While Biden’s presidency has improved certain aspects of American life, in a number of respects (immigration policy chief among them) his presidency has doubled down on Trump-era policies or has failed to live up to its boosters’ progressive promises. The state of inequality remains extreme: According to an Economic Policy Institute report, The top 1% earned 14.6% of all wages in 2021 — twice as high as their 7.3% share in 1979. The bottom 90% received just 58.6% of all wages in 2021, the lowest share on record.” And as of March 2023, the top 10% of households hold 69% of total household wealth in comparison to the bottom half’s mere 2.4% of national wealth. The economic outlook appears to have improved in recent weeks, but many Americans are uneasy. Consumer confidence dropped in August in response to rising grocery and gasoline prices, and 69% of consumers anticipate a recession within the next year. In the lead-up to the 2022 midterms, 49% of voters identified the economy as extremely important” to their vote, making it the top issue. A March 2023 NPR poll found that 31% of the electorate thought the economy was the most important issue today. And a recent Gallup poll shows that Republicans now lead Democrats on handling the economy, for the first time in three decades.

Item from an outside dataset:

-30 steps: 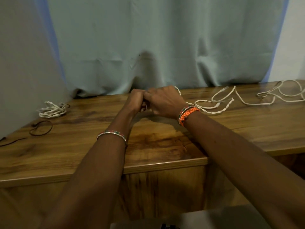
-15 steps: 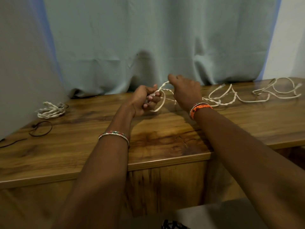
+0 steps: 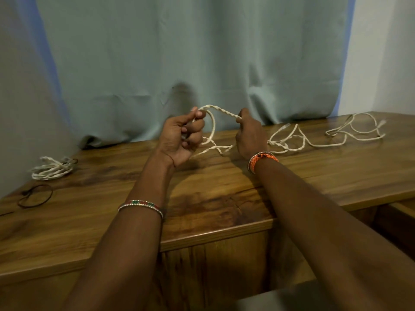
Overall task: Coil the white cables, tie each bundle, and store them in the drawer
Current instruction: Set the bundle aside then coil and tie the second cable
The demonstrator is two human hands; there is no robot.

Some centrist Democrats arehaving trouble understanding where these economic fears come from. But looking beyond the unemployment rate and other superficial statistics which don’t say much qualitatively, it’s easy to see why people are concerned.Today, 37% of adults can’t cover an unexpected $400 expense, which marks an increase of 5% from 2021. This statistic rises to 57% for a $1,000 expense.

Debt is an iron weight which threatens to drag down the entire American economy, with poor and working people paying the most exacting price.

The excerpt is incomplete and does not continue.